◆ **What you are asked to do**
Look for "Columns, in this" in the entries below. Then write out exactly the line that holds it and every line after it, to the last, and nothing else.

***** Data for processing

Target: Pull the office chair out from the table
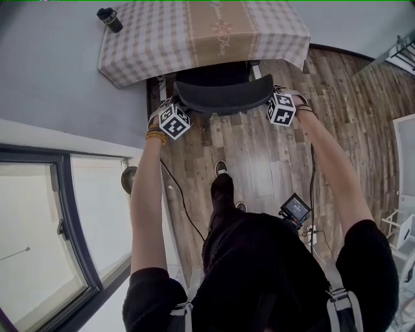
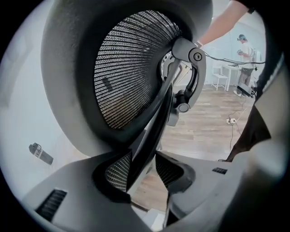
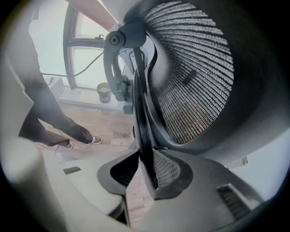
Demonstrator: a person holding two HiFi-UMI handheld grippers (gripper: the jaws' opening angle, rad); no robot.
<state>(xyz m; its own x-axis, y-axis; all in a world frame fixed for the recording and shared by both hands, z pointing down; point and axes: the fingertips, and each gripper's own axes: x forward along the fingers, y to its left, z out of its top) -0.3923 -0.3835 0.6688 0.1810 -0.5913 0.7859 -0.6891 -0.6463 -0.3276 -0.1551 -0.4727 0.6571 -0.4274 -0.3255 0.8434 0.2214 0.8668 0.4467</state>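
Observation:
A black mesh office chair stands with its seat tucked under a table with a checked cloth. My left gripper holds the backrest's left edge and my right gripper its right edge. In the left gripper view the backrest's dark frame runs between the jaws of the left gripper, against the left pad. The same frame stands upright between the jaws of the right gripper in the right gripper view, and both pads close on it.
A dark flask sits left of the table. A window and a small pot are at the left, and a cable runs over the wooden floor. My shoe is behind the chair. White furniture stands at the right.

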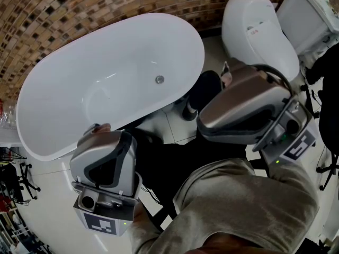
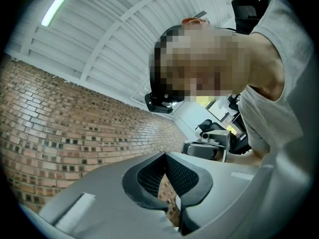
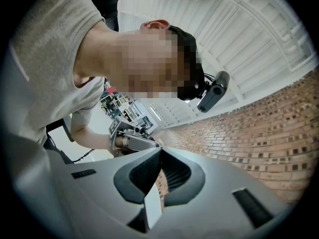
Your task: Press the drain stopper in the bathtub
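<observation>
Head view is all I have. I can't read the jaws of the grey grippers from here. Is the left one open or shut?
Observer: The grey left gripper is shut in its own view. Its tips meet with nothing between them.
Operator: And the right one?
Observer: The grey right gripper is shut and empty too.
Operator: Where are they aimed?
Observer: Both point up at the red-brown brick wall and the white slatted ceiling, not at the white oval bathtub or its round metal drain stopper.

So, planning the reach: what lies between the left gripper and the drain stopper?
Only the bathtub: near rim, then bare wall, in head view.
</observation>
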A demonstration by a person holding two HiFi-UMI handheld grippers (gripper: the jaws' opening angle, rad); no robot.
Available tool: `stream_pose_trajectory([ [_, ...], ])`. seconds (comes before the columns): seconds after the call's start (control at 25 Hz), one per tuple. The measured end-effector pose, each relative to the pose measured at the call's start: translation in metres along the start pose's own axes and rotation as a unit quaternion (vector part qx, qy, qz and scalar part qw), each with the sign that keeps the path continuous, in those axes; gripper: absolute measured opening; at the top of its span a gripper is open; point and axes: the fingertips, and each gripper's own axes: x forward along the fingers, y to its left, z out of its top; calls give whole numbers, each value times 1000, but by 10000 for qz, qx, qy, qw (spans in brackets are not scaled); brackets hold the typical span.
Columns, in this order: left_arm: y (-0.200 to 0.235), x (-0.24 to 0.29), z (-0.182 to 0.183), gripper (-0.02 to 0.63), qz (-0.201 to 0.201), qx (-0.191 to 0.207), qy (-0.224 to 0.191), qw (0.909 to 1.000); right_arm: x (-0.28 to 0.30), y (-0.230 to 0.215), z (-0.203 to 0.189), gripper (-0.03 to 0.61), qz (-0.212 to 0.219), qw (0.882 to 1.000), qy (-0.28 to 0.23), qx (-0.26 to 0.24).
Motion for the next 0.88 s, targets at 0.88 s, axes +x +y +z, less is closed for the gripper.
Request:
stream_pose_trajectory([
  [0.88,8,-1,-13,11,84,-48,113,9999,2,1,-19,2,-35,9995,301,-92],
])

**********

◆ **Response**
Columns, in this order: left_arm: y (-0.200 to 0.235), x (-0.24 to 0.29), z (-0.182 to 0.183), gripper (-0.02 to 0.63), qz (-0.201 to 0.201), qx (-0.191 to 0.207), qy (-0.224 to 0.191), qw (0.909 to 1.000); right_arm: x (-0.28 to 0.30), y (-0.230 to 0.215), z (-0.203 to 0.189), gripper (-0.03 to 0.61), qz (-0.212 to 0.219), qw (0.882 to 1.000), qy (-0.28 to 0.23), qx (-0.26 to 0.24).
Motion for the next 0.88 s, targets at 0.88 s, axes +x +y +z, less is closed for the gripper.
Request:
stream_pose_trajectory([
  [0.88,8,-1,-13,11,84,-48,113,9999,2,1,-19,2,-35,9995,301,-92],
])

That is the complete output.